Monday, August 3, 2009

Human interest story, here.

Here's a story in the Strib that commenter Lady directed us to.

It's about this woman who runs a bakery with 65 employees, in St. Cloud (Bachmann's district.) She's a person of faith. She joined about five hundred other faith-based activists to go and push health care reform to Minnesota members of Congress, in D.C.

But guess what happens at the end of the story? The responses she gets from Minnesota legislators are "non-committal," including the response from the representative for her district--Michele Bachmann, who sells herself to the public as a "faith-based" legislator.

The part about Bachmann is at the very end of the story, and it's not much--because Bachmann apparently did not have much to say to these Catholics, Lutherans, etc. But the story is a very interesting read, anyway.

And another interesting thing *about* the story--is that this article about Christian efforts to get MN politicians to support real health care reform appeared in the "Faith and Values" section of the Star Tribune. And it was supplied to the Strib by a writer for "the Religion News Service," not a Strib staff reporter.

So a news reporting service that covers faith and values spotted a grassroots Christian attempt at supporting national health care reform as a "faith issue." The five hundred people of faith also believe that supporting national health care for all Americans is a "faith issue." Does Michele Bachmann think that making sure all Americans have affordable health care is a "faith issue?" All is it says in the article is that her response was "non-committal."

We do know that she supports the private sector health insurers, and takes quite a bit of dough from them, despite the fact that tens of millions of Americans have no health care plan when health care is left to these private sector insurers.

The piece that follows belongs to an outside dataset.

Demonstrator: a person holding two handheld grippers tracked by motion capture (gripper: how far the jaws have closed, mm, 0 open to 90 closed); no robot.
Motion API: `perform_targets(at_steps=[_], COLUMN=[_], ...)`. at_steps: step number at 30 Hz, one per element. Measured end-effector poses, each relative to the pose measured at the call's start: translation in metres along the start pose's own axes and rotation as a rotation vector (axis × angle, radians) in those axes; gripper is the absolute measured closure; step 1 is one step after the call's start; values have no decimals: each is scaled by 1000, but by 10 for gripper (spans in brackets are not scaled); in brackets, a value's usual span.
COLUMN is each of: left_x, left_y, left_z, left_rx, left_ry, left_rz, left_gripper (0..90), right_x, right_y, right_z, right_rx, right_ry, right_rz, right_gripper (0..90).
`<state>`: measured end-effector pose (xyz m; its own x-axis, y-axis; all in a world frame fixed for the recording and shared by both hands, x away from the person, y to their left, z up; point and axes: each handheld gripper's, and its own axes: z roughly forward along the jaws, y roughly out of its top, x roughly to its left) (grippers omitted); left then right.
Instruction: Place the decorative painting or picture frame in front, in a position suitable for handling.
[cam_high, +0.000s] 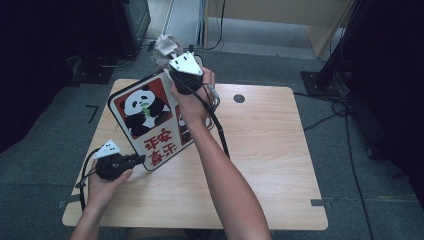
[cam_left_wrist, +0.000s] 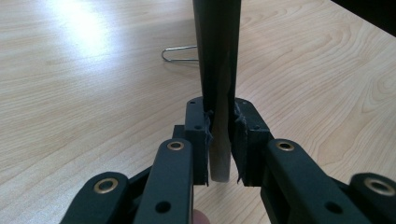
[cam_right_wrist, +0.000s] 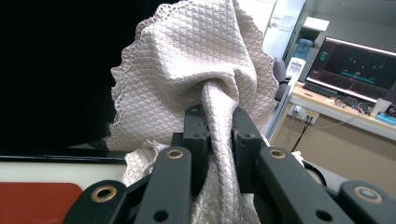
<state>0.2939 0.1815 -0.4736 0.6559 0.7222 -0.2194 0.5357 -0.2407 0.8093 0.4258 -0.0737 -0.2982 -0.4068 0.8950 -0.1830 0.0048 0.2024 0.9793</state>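
Gripping the near corner of the panda sign board (cam_high: 145, 120), the left gripper (cam_high: 136, 160) is clamping its jaws on the board's thin edge (cam_left_wrist: 218, 116) and propping it tilted above the wooden table (cam_high: 270, 150). That board is looking stiff, flat and light, with a smooth face likely to slip, so the edge is the sensible hold. At the board's far top edge, the right gripper (cam_high: 186, 75) is pinching a bunched beige waffle-weave cloth (cam_right_wrist: 196, 70), soft and limp, best held by a gathered fold. A wire clip (cam_left_wrist: 180, 53) is lying on the table beyond the board; trailing cables could snag.
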Motion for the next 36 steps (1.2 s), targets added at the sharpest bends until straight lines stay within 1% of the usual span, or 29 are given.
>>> perform_targets(at_steps=[2, 4, 7, 8, 10, 12, 13, 15, 17, 21, 22, 24, 26, 30, 31, 36], left_x=[0, 0, 1, 0, 0, 0, 0, 1, 0, 0, 1, 1, 1, 1, 1, 1], left_y=[0, 0, 0, 0, 0, 0, 0, 0, 0, 0, 0, 0, 0, 0, 0, 0], left_z=[0, 0, 0, 1, 0, 0, 0, 1, 1, 1, 1, 1, 1, 1, 1, 1], left_rx=[1, 1, 1, 0, 1, 1, 1, -1, -2, -2, -3, -2, -4, -4, -5, -2], left_ry=[-2, -2, -3, -3, -2, -2, -2, -3, -3, -4, -3, -2, -3, -2, -2, -4], left_rz=[-3, -4, -2, -6, -5, -5, -5, -4, -7, -5, -5, -4, -5, -5, -6, -4], left_gripper=[787, 788, 789, 789, 789, 789, 789, 789, 789, 789, 789, 789, 789, 789, 789, 789], right_x=[6, 19, 41, 48, 57, 60, 58, 52, 40, 13, 6, -5, -15, -31, -35, -52], right_y=[1, 4, 9, 10, 13, 14, 13, 10, 6, 1, 0, -3, -4, -6, -7, -11], right_z=[-1, -4, -9, -11, -13, -14, -13, -10, -7, -2, -1, 1, 3, 4, 4, 7], right_rx=[3, -1, -12, -14, -17, -17, -19, -16, -15, -8, -8, -2, 6, 22, 27, 54], right_ry=[13, 59, 115, 126, 143, 144, 141, 127, 115, 55, 37, 12, -15, -43, -48, -80], right_rz=[-8, -28, -80, -92, -108, -108, -109, -91, -44, 26, 23, 42, 42, 50, 60, 63], right_gripper=[798, 797, 797, 797, 797, 798, 799, 799, 800, 800, 800, 800, 800, 800, 799, 799])
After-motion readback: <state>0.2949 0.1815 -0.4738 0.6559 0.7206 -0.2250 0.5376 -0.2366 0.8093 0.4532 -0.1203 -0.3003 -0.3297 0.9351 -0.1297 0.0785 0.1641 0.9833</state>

And we do know that the private sector health insurers have spent over a half-billion dollars during the past decade, just for lobbying Congress. And it is likely that that half-billion of profit they spent on lobbying Congress, might have been put to better use subsidizing preventive health care for Americans who've lost their health care plans during the various economic downturns.

But if the private sector health care insurers had spent that half-billion on doing that, politicians like Bachmann would not have received the special interest money that makes their campaigns "go."

Question: how Jesus have spent the half-billion? On lobbying Congress to prevent health care reform, or on the preventive health care for American families that lost their health care plans during the economic downturn?